A Common Enterprise
So here's the thing about labor. We should celebrate those who work hard to give us the life we've got. It doesn't take a lot of imagination, or a long course in history to see that imbalances in power can lead to a pretty gruelling life for those who would be employed.
And working people fought hard and they fought justly for what should have been their natural right to organize and negotiate for fair conditions and wages.
That said, they would not have had anything to fight for if it hadn't been for the visionaries who worked hard to organize labor into productive enterprises.
Before the industrial revolution, most people were living on less than a dollar a day, in today's money. In other words, they were scraping by, financially anyway.
My problem is that certain people seem to be more interested in grinding axes than finding the balance that carries us forward together.
I think most of us would agree that the person who takes the big risks to build something, and foregoes a steady paycheck, and risks losing it all, probably has a right to a little more reward when he wins.
There have been more than a thousand automobile companies. Fourteen major groups survive.
The people who create these companies probably deserve at least some of the rewards they are able to reap.
And we all win for the production of oil, and coal, and steel, and cars, and buildings, and roads, and computers.
But we only all win when we can maintain a balance. It's unsustainable to continue to promise to pay people when, with advancing life expectancies, their retirements can last as long as their working years.

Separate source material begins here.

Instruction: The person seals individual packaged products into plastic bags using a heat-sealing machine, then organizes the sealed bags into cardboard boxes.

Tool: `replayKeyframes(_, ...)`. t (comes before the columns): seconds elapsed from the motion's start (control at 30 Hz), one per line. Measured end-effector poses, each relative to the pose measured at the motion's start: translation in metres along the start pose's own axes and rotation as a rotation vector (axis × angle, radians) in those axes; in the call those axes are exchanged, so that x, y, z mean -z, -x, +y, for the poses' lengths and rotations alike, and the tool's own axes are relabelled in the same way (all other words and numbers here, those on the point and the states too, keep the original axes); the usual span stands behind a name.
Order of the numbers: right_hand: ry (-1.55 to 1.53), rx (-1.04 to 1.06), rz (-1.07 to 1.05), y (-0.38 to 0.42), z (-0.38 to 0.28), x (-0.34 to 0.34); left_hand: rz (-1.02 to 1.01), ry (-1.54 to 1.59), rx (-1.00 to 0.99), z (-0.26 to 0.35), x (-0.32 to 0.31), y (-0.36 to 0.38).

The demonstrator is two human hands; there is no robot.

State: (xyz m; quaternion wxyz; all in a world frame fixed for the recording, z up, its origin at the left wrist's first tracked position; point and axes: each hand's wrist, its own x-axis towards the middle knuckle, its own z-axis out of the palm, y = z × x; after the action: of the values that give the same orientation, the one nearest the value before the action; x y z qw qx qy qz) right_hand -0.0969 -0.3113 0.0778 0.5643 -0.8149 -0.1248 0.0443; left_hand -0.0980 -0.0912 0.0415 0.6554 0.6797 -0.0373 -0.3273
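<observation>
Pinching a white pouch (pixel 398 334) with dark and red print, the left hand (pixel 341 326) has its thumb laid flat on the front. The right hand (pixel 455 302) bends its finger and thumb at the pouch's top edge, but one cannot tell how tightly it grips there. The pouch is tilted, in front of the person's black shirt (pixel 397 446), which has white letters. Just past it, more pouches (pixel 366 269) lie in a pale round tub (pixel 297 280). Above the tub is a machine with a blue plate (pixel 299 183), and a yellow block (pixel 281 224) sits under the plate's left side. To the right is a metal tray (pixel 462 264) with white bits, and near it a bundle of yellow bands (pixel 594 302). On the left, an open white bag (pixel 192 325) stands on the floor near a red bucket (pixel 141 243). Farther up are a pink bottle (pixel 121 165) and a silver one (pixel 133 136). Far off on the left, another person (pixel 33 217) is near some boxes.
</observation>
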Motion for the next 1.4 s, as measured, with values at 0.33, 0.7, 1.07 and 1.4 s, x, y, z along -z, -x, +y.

At the same time, we sense it's unfair that C-suite salaries have grown at a much larger pace than those of the people who “do the work.” And we're sometimes burned up when raiders come in and restructure for profits at the risk of the health of a business and the jobs that it provide.
But there's the rub. The right investor can also unlock a lot of value and find and exploit strengths in a company that weren't seen before.
My point is that we accomplish nothing by sharpening our axes. But if we are not careful, this could be our end. At some point in time, the growth of inequality does cause people to pull out the pitchforks.
And we have the last century with its many tens of millions dead to show us that this might not be a good ending place.
So my wish and my blessing for this country (and the world) this labor day, is that we find a way to be partners in growth, that we realize there is more to be gained in our common enterprise and we build from there.